WHAT IS BEING ASKED:
Find every line with the string "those" in the material below and copy it.

GIVEN ENTRIES:
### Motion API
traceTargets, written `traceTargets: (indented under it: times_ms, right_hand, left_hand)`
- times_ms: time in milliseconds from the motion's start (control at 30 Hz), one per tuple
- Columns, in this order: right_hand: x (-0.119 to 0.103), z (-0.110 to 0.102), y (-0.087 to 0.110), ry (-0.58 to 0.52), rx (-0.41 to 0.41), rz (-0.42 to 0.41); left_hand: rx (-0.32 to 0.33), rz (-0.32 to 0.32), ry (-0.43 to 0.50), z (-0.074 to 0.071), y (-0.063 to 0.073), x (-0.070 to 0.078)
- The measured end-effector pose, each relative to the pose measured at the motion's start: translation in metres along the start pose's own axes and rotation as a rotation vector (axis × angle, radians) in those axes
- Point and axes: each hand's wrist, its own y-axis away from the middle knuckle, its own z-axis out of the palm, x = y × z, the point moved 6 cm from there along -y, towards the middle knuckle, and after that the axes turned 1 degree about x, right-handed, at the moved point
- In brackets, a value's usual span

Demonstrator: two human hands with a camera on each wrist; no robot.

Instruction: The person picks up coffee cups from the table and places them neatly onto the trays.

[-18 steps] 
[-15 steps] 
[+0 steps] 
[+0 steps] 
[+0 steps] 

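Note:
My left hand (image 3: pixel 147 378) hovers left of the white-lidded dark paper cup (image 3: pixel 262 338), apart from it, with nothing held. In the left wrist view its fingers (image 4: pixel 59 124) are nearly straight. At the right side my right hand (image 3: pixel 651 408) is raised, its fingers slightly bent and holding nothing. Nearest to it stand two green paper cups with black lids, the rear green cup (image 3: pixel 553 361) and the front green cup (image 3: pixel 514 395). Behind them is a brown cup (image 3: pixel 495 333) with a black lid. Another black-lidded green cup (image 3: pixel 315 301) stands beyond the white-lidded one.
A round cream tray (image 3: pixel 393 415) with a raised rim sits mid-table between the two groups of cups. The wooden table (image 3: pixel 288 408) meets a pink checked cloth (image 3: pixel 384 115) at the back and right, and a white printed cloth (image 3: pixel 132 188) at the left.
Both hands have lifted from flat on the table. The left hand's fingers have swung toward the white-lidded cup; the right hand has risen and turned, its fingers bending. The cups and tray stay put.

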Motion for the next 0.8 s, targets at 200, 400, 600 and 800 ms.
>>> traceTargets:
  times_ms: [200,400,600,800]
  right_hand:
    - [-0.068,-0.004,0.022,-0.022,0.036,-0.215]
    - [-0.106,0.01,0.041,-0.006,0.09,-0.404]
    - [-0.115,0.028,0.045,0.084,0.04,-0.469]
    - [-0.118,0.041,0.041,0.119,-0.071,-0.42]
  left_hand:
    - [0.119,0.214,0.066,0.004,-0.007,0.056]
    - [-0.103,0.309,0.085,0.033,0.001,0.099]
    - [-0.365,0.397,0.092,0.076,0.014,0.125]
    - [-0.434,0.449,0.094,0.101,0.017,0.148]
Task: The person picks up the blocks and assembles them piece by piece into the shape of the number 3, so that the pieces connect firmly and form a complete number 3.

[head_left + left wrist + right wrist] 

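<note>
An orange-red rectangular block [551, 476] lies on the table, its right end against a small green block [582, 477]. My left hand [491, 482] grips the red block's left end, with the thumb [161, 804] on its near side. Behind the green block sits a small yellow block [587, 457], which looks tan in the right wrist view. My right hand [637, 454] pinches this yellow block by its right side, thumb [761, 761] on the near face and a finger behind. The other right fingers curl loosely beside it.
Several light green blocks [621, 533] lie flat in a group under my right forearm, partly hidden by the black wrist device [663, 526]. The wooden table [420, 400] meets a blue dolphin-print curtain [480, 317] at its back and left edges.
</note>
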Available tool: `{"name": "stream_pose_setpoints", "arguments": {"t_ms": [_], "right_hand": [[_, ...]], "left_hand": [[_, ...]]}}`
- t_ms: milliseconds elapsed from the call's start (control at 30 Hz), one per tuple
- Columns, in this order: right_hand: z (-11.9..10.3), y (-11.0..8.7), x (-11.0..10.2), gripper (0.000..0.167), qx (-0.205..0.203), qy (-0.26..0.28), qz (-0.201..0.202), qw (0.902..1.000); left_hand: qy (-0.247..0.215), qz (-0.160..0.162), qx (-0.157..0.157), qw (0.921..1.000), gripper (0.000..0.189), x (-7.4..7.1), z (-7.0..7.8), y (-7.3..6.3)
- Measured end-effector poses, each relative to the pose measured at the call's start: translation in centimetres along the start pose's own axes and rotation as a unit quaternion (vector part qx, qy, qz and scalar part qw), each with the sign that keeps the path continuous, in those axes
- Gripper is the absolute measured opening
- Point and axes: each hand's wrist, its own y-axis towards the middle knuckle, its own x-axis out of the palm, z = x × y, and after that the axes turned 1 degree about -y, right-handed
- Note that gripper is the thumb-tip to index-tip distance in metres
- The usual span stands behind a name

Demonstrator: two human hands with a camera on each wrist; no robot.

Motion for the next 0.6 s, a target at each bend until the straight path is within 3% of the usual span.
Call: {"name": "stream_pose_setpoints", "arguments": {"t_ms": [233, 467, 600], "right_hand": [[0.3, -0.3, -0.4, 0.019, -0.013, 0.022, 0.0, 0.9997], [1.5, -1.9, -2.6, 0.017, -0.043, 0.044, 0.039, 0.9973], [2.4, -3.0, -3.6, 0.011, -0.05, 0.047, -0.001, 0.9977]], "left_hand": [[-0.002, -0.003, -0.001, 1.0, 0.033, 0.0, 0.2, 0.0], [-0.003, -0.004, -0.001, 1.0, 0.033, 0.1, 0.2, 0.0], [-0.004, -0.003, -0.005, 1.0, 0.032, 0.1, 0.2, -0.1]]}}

RESULT OF THIS EXERCISE:
- The measured end-effector pose, each relative to the pose measured at the motion's start: translation in metres along the start pose's own axes and rotation as a rotation vector (axis × angle, radians) in those axes
- Measured end-effector poses, each relative to the pose measured at the call's start: translation in centimetres along the start pose's own axes and rotation as a unit quaternion (vector part qx, qy, qz and scalar part qw), each with the sign that keeps the path continuous, in those axes

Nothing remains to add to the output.